Durante los minutos siguientes piensa en posibilidades remotas y se encanta con ellas. El corazón le trepida, y más intensamente con el sonido de un nuevo mensaje preguntándole lo mismo, pero con otras palabras. Le falta aire y el que respira le oprime atenazando sus dedos en la pantalla. Se levanta del sofá y comienza a andar de un lado a otro con la mente pensando en círculos y entre estos se le aparece la visión de lo ocurrido en el juicio de Casilda: la tensión en el ambiente, el peso de la mirada de Emmanuelle, la intensidad de sus ojos y de su voz. Su rostro se sonroja al rememorar todos los detalles, y siente cómo esas sensaciones empiezan a desplegarse por todos los rincones de su cuerpo. De repente, una súbita impresión la sacude: le ha parecido ver la sombra de Pedro merodeando por el pasillo. El pánico la asalta, y rápidamente esconde el teléfono, mientras su corazón late con fuerza atenta a cualquier ruido que confirme su presencia. Si entrara en estos momentos le reprocharía a la cara todo lo que piensa, pero conociéndolo lo más probable es que él respondiera a este ataque como cuando salieron del terapeuta. Algo mejor, le diría: “he encontrado un amante, ¿vale? Estate tranquilo, ¿vale? Pienso cargar con todas las culpas, ¿vale?”. Y también le diría, porque lo ha leído en sinbragasydesatadas.com, que después del divorcio las mujeres se sienten más atractivas, más sensuales, con ganas de vivir y más adictas al sexo. “¿Vale?”.

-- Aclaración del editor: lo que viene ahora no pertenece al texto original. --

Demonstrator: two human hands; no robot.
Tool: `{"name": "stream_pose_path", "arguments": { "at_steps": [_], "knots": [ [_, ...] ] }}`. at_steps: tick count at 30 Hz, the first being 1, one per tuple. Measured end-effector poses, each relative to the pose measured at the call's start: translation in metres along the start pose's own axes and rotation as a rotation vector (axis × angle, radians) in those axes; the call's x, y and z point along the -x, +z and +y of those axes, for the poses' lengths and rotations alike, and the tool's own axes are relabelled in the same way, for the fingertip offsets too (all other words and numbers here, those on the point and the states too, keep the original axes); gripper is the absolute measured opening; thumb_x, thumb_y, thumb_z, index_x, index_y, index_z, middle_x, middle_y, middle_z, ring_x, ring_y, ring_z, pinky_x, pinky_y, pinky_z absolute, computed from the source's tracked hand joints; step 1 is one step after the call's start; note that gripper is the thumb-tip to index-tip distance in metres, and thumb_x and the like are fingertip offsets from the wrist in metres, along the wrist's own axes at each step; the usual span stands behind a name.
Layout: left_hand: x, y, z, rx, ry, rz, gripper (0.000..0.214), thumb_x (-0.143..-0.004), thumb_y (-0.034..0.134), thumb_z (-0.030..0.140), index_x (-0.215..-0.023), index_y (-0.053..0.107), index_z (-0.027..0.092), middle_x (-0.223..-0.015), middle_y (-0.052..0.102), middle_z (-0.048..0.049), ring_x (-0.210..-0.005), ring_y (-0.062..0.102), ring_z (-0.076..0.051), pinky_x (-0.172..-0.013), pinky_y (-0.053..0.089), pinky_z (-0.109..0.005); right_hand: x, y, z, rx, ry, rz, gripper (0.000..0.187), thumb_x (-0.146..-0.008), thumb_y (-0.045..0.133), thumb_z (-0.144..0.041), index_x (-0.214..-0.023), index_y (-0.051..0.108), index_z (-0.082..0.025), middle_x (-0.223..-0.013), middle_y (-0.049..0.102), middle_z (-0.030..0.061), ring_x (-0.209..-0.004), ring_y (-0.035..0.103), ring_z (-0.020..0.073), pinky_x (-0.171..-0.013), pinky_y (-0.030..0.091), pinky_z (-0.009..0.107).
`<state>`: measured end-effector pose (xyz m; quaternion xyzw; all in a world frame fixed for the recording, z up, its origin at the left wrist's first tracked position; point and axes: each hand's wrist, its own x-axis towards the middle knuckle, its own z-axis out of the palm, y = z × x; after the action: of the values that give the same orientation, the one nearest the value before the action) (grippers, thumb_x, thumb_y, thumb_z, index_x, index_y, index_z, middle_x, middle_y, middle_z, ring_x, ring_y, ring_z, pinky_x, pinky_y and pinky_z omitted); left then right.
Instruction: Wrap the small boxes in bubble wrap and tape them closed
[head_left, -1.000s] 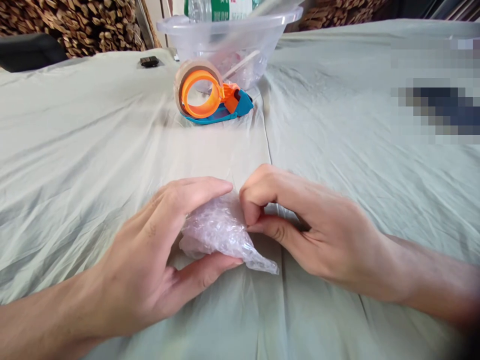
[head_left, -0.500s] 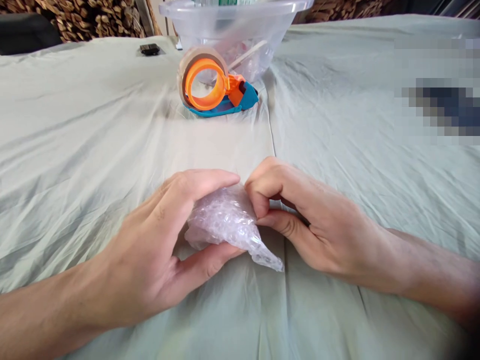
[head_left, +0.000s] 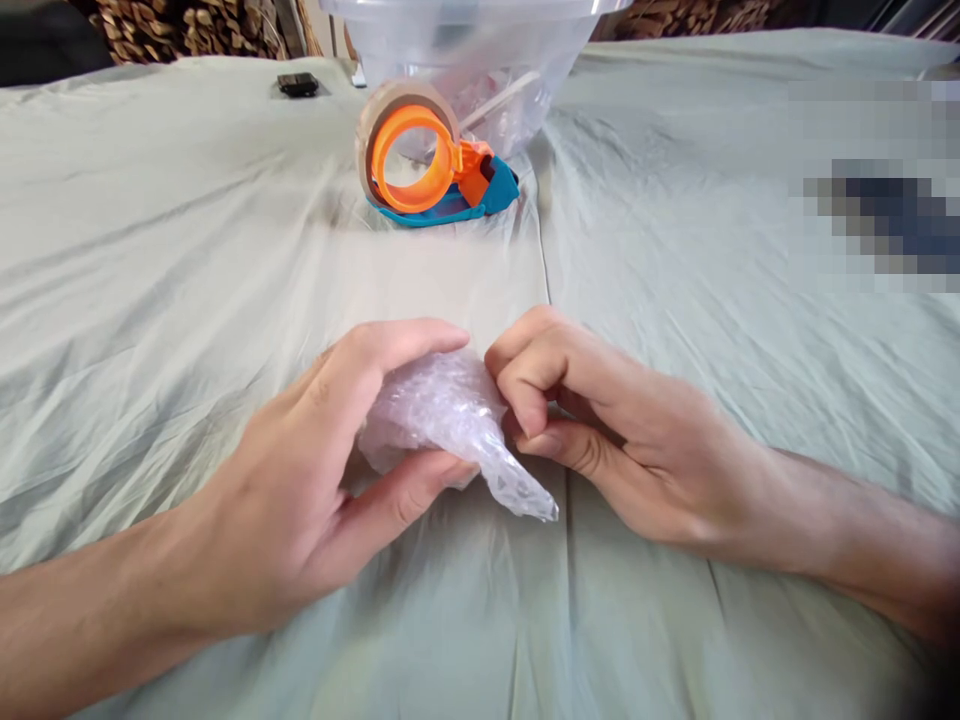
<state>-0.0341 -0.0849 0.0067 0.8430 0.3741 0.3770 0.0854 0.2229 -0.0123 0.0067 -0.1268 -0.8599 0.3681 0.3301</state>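
Observation:
A small bundle of bubble wrap [head_left: 442,415] sits just above the pale green cloth [head_left: 165,260], near me. My left hand [head_left: 307,490] wraps round its left side, fingers over the top and thumb underneath. My right hand [head_left: 600,430] meets the bundle's right end, its fingers curled and pinching the wrap's edge. A loose pointed corner of the wrap [head_left: 529,495] sticks out toward me between the two hands. What the wrap encloses is hidden.
An orange and blue tape dispenser [head_left: 431,165] with a roll of tape stands further back in the middle. Behind it is a clear plastic basin [head_left: 465,50]. A small black object [head_left: 298,84] lies at the back left. A blurred patch covers the right side.
Both hands and the bundle have shifted slightly up and away from me. My left thumb has closed further under the wrap, and the right fingers have curled tighter on its edge.

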Motion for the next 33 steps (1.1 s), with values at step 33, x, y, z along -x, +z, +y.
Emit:
{"name": "stream_pose_path", "arguments": {
  "at_steps": [33],
  "knots": [
    [0.0, 0.0, 0.001, -0.083, 0.067, -0.008, 0.053, -0.111, 0.07, 0.031, -0.161, 0.054, 0.023, -0.144, 0.078, -0.0085, -0.133, 0.079, -0.025, -0.114, 0.066, -0.031, 0.007, 0.006, -0.017, 0.554, -0.178, 0.23, 0.024, -0.108, 0.068, -0.004, -0.102, 0.073, -0.028, -0.102, 0.077, -0.002, -0.088, 0.076, 0.0131, -0.079, 0.065, 0.027]
  ]
}}
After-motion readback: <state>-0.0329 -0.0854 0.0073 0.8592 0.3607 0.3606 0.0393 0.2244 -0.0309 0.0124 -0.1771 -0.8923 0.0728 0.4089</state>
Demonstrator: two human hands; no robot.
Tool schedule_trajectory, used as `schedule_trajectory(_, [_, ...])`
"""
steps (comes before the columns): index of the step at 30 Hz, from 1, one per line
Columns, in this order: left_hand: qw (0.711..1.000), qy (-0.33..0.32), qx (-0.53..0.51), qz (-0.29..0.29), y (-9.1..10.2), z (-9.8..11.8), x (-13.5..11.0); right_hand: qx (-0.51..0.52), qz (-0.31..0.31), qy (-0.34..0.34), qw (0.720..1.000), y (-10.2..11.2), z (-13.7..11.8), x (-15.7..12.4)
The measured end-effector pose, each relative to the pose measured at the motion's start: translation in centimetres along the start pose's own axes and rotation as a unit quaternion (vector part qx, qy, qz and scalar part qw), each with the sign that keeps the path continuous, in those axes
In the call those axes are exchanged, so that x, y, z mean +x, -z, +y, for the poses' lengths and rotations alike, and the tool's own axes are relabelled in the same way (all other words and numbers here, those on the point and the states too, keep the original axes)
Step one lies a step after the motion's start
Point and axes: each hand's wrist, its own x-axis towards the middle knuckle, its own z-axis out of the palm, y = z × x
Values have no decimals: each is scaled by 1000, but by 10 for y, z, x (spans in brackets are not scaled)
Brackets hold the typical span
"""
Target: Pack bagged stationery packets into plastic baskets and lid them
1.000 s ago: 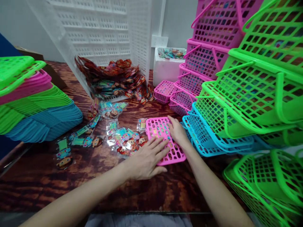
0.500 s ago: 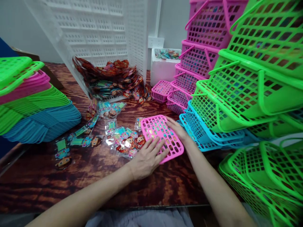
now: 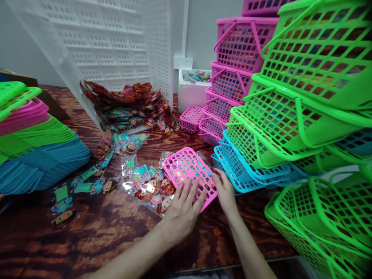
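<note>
A pink perforated basket lid (image 3: pixel 186 166) lies flat on the wooden table (image 3: pixel 95 232), closing a small pink basket with packets under it. My left hand (image 3: pixel 183 209) rests flat on its near edge, fingers spread. My right hand (image 3: pixel 225 192) touches the lid's right near corner, fingers slightly curled along the edge. Cartoon-monkey packets (image 3: pixel 151 186) lie scattered just left of the lid.
Stacked green, blue and pink handled baskets (image 3: pixel 290 116) crowd the right side. A stack of coloured lids (image 3: pixel 35 151) sits at left. A tilted white crate (image 3: pixel 116 58) spills more packets (image 3: pixel 130 104) at the back. A white foam box (image 3: pixel 192 89) stands behind.
Both hands slid toward me along the lid; the right hand moved from the far right edge to the near right corner. The camera view shifted a little.
</note>
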Motion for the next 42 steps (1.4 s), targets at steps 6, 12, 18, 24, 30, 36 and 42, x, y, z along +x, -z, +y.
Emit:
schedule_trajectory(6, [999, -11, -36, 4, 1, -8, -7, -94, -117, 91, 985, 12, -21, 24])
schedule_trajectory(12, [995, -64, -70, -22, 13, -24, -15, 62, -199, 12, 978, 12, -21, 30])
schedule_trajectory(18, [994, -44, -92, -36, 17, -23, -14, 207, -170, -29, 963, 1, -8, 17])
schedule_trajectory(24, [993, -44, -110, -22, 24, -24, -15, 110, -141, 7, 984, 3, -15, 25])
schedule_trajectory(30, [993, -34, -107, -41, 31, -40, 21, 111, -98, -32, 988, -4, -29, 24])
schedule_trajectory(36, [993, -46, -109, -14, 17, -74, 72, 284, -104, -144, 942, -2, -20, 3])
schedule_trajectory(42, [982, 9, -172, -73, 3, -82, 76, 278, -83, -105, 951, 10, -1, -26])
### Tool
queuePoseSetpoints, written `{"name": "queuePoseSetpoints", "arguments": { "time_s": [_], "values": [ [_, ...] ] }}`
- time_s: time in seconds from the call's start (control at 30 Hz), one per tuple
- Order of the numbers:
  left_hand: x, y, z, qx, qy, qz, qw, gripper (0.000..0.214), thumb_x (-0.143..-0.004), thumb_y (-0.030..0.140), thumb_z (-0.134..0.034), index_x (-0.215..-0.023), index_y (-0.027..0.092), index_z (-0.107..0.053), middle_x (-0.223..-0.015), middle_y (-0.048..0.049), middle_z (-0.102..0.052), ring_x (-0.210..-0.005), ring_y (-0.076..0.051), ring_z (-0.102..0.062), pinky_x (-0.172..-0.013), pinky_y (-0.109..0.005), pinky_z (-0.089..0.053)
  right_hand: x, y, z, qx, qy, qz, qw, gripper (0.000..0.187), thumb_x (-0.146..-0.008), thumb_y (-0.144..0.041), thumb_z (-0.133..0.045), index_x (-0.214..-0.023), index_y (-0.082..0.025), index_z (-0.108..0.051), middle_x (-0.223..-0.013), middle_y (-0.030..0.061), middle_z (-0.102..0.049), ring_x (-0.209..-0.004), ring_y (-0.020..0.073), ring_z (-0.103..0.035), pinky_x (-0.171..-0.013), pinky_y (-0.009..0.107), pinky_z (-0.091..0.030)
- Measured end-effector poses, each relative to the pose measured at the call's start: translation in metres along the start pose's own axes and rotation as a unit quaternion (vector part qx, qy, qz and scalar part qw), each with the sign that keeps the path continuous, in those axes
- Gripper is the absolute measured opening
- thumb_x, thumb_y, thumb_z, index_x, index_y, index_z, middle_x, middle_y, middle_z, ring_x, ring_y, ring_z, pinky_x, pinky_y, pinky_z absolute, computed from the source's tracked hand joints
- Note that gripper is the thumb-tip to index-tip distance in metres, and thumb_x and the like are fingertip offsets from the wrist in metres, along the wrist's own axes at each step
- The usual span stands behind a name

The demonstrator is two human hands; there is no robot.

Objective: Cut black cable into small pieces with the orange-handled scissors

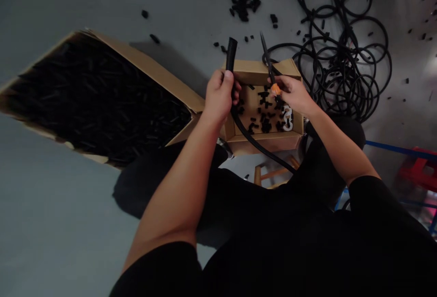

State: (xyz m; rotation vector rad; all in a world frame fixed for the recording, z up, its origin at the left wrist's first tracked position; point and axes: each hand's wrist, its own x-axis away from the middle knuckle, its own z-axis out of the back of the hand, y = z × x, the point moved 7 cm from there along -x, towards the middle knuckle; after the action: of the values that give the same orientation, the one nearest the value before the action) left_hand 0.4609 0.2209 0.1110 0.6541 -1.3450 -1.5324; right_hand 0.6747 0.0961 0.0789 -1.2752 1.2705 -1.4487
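Observation:
My left hand (221, 92) is closed around a thick black hose (231, 53), whose cut end points up and away from me. The hose bends below the hand and runs down to the right across my lap. In my right hand (290, 91), the fingers close on a slim, dark pointed blade (266, 53) with an orange piece at its grip. The tip points away from me, apart from the hose; whether it is a knife or scissors I cannot tell. Under both hands sits a small cardboard box (261, 143) holding short black pieces and white rings (287, 118).
At the left, a large cardboard box (146, 62) is full of short black pieces. Coils of black hose (344, 78) lie on the floor at the right. A pile of black pieces (244, 0) and scattered ones lie ahead. A red plastic item (419, 167) stands far right.

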Motion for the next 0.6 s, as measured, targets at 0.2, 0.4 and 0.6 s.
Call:
{"name": "queuePoseSetpoints", "arguments": {
  "time_s": [0.2,0.4,0.6],
  "values": [
    [-0.002,0.002,-0.005,0.011,-0.007,-0.005,1.0,0.075,-0.104,0.105,-0.069,-0.106,0.03,-0.063,-0.085,-0.0055,-0.063,-0.082,-0.029,-0.074,-0.065,-0.04,-0.064,0.017,-0.017,-0.004,-0.136,-0.043,-0.039,0.989,0.063,-0.103,-0.065,-0.102,-0.137,-0.018,-0.077,-0.121,0.0092,-0.088,-0.117,0.0236,-0.089,-0.115,0.042,-0.077],
    [-0.008,-0.015,-0.01,0.017,-0.05,-0.003,0.999,0.074,-0.103,0.1,-0.079,-0.108,0.028,-0.059,-0.089,-0.0038,-0.066,-0.084,-0.026,-0.077,-0.071,-0.038,-0.066,0.024,-0.032,-0.009,-0.139,-0.062,-0.061,0.986,0.062,-0.11,-0.069,-0.095,-0.142,-0.019,-0.077,-0.14,0.015,-0.089,-0.132,0.0291,-0.09,-0.118,0.047,-0.077],
    [0.002,0.006,-0.016,-0.014,-0.056,-0.023,0.998,0.061,-0.107,0.08,-0.089,-0.103,0.027,-0.06,-0.085,-0.0015,-0.068,-0.086,-0.027,-0.083,-0.078,-0.039,-0.071,0.024,-0.03,-0.017,-0.135,-0.094,-0.076,0.984,0.056,-0.113,-0.062,-0.093,-0.148,-0.022,-0.074,-0.147,0.0133,-0.088,-0.138,0.0273,-0.088,-0.123,0.049,-0.075]
  ]
}}
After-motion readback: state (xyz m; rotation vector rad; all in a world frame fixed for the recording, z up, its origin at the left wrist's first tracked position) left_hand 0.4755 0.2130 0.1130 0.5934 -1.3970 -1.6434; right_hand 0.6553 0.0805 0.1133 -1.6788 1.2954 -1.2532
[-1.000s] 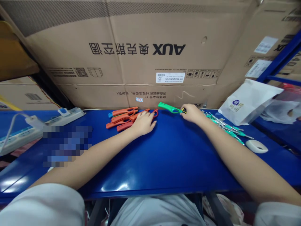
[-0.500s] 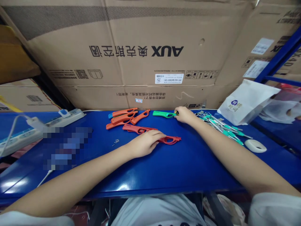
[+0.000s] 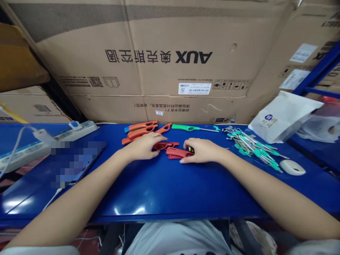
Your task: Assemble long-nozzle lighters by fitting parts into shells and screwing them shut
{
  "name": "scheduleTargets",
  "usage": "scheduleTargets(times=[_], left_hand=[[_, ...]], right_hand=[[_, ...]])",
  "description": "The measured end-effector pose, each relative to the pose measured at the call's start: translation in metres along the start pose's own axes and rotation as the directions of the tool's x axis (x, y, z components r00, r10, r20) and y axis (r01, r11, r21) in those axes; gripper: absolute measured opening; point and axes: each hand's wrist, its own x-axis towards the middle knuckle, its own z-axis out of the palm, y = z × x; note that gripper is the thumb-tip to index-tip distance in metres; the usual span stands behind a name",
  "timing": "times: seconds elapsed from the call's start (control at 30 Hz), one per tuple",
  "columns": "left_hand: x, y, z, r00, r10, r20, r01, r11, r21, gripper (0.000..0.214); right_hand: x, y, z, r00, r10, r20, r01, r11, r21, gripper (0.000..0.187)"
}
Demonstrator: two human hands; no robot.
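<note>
Blue desk (image 3: 148, 193), red handles being positioned, by the look of it
Mid-desk, the near red handle (image 3: 177, 153) is grasped by the right hand (image 3: 204, 150); the far red handle (image 3: 171, 144) is partly covered by the left hand (image 3: 142, 147) (clenched or not, can't be told). A steady pinch seems called for, with a black-and-yellow bit (image 3: 190, 149) wedged there.

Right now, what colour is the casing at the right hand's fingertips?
The casing is red, clearest in the head view.

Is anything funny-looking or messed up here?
Yes: the big printing on the cardboard behind the table is upside down. The green-and-silver rods, near the right hand, lie in a jumbled heap. I see no spill.
</note>
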Motion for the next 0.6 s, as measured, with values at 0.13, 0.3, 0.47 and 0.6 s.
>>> scheduleTargets(times=[0.13, 0.3, 0.47, 0.6], left_hand=[[0.000, -0.012, 0.003, 0.998, -0.040, 0.043, 0.040, 0.999, -0.001, 0.030], [0.003, -0.014, 0.009, 0.999, -0.007, -0.045, 0.006, 1.000, -0.022, 0.032], [0.011, -0.010, 0.020, 0.982, -0.029, -0.185, 0.005, 0.992, -0.126, 0.041], [0.015, -0.010, 0.030, 0.992, 0.002, -0.129, -0.020, 0.990, -0.140, 0.043]], right_hand=[[-0.019, -0.007, 0.003, 0.999, 0.004, 0.044, -0.002, 0.999, -0.043, 0.037], [-0.026, -0.003, 0.002, 0.997, -0.051, 0.064, 0.049, 0.998, 0.033, 0.030], [-0.028, -0.008, 0.003, 0.990, -0.115, 0.084, 0.114, 0.993, 0.024, 0.031], [-0.030, -0.012, 0.003, 0.986, -0.148, 0.083, 0.148, 0.989, 0.002, 0.031]])
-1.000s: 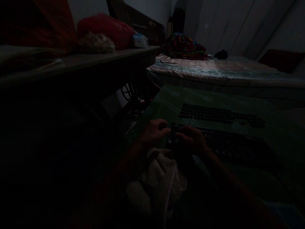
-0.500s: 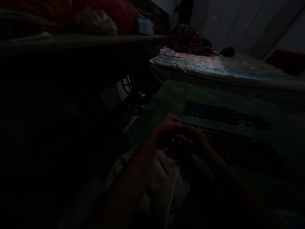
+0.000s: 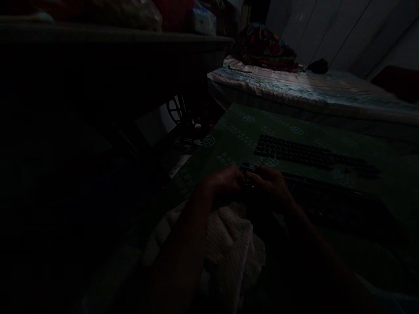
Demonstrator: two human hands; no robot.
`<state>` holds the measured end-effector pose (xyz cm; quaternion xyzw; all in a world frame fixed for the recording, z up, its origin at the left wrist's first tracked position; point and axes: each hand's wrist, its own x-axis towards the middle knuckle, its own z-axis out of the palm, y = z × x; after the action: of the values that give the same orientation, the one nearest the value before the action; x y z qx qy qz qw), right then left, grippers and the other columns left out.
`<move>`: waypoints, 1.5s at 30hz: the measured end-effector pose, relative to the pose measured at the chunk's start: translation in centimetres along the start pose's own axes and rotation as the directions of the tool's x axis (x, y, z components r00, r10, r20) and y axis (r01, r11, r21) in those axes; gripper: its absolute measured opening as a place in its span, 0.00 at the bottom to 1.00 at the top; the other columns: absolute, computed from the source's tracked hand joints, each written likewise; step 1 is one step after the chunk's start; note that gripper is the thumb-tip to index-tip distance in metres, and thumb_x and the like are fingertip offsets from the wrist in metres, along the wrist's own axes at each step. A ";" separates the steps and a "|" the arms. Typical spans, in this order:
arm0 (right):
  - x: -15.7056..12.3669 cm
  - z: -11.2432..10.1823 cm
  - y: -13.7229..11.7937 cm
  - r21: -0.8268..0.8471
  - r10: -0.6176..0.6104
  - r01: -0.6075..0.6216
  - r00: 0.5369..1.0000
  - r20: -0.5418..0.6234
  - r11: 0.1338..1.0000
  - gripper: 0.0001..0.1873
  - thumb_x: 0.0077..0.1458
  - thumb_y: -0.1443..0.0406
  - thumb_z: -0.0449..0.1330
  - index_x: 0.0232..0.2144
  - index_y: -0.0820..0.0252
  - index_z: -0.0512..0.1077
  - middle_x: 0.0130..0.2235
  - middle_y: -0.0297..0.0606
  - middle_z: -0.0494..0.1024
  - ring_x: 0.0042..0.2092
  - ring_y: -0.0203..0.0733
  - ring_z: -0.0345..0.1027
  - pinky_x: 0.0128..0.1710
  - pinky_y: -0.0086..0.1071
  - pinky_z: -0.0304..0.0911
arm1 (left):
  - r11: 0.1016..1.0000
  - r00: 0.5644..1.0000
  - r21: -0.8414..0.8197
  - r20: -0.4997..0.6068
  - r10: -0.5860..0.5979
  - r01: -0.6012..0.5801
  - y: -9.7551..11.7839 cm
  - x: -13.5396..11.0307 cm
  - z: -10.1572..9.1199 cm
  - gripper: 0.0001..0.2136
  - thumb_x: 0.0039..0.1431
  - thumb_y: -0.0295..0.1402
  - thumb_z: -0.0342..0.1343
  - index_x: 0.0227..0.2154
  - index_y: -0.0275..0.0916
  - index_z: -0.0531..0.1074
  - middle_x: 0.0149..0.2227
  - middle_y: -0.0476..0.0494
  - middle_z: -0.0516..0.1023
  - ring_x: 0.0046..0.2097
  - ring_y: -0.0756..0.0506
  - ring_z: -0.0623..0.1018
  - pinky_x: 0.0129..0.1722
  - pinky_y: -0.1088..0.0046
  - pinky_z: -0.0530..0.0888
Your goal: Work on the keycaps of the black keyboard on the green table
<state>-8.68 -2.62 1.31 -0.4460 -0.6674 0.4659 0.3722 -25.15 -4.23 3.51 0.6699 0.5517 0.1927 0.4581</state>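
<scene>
In dim light, my left hand (image 3: 225,181) and my right hand (image 3: 271,186) meet at the left end of a dark keyboard base (image 3: 340,205), fingers curled close together. A small bright glint shows between the fingertips, but what they pinch is too dark to name. Behind the base lie rows of loose black keycaps (image 3: 294,151), set out in keyboard order on a green printed board (image 3: 235,124). A pale fleecy cloth (image 3: 225,248) is bunched below my wrists.
To the left stands a dark table (image 3: 124,35) with bags and packets on top. A spoked wheel (image 3: 178,109) shows beneath it. Beyond the board is a bed (image 3: 294,87) with a heap of patterned cloth (image 3: 265,48).
My hands have drawn slightly apart, baring the keyboard's upper left corner. The left hand has shifted a little left and down. The camera view has tilted slightly downward.
</scene>
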 end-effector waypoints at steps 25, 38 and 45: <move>0.2 1.0 0.8 0.347 0.194 -0.165 0.980 -0.052 0.923 0.15 0.46 0.54 0.60 0.23 0.60 0.65 0.18 0.29 0.69 0.19 0.33 0.64 0.17 0.24 0.58 | 0.999 0.990 -0.002 0.139 -0.036 0.037 -0.2 0.5 -0.4 0.08 0.36 0.23 0.54 0.23 0.34 0.75 0.22 0.52 0.73 0.25 0.51 0.69 0.22 0.80 0.61; 0.4 0.9 1.5 0.463 0.201 -0.162 0.979 -0.036 0.871 0.14 0.45 0.55 0.61 0.24 0.61 0.66 0.20 0.28 0.69 0.19 0.31 0.64 0.18 0.23 0.58 | 0.994 0.987 0.035 0.125 -0.105 0.101 -0.3 0.7 -0.4 0.05 0.36 0.26 0.55 0.22 0.34 0.70 0.20 0.54 0.68 0.23 0.53 0.66 0.21 0.80 0.60; 0.4 1.0 1.6 0.488 0.213 -0.165 0.976 -0.045 0.857 0.17 0.42 0.54 0.62 0.24 0.61 0.66 0.18 0.29 0.69 0.17 0.31 0.64 0.16 0.23 0.58 | 0.996 0.988 -0.032 0.133 -0.078 0.083 -0.7 0.8 -0.4 0.06 0.34 0.27 0.56 0.21 0.33 0.69 0.21 0.53 0.68 0.24 0.53 0.66 0.22 0.79 0.61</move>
<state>-9.31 -2.22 -0.47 -0.4250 -0.4648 0.6290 0.4557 -25.56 -3.33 2.97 0.6495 0.5431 0.1396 0.5136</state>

Tan solo ha sido una falsa impresión, así que desliza la mano por el bolsillo de su bata para recuperar el teléfono. Comienza a pensar cómo sería su vida en adelante si contestara al último mensaje y al poco, dominada por los extravíos de los sentimientos, acerca antojadiza los dedos a la pantalla. Nada más que el emoticono de una sonrisa seguida de unas palabras escritas con pulso tembloroso, el corazón a punto de reventar y una sensación de ardor extendido por todo su cuerpo. Suficientes para que tenga en este instante los labios ligeramente entreabiertos y una ferviente expectación pintada en su rostro que la mantendrá en suspensión durante un buen rato. Se ha acercado a la ventana, la abre y mira el firmamento inundado de estrellas que chispean en compañía de una luna gibosa que parece sonreírle.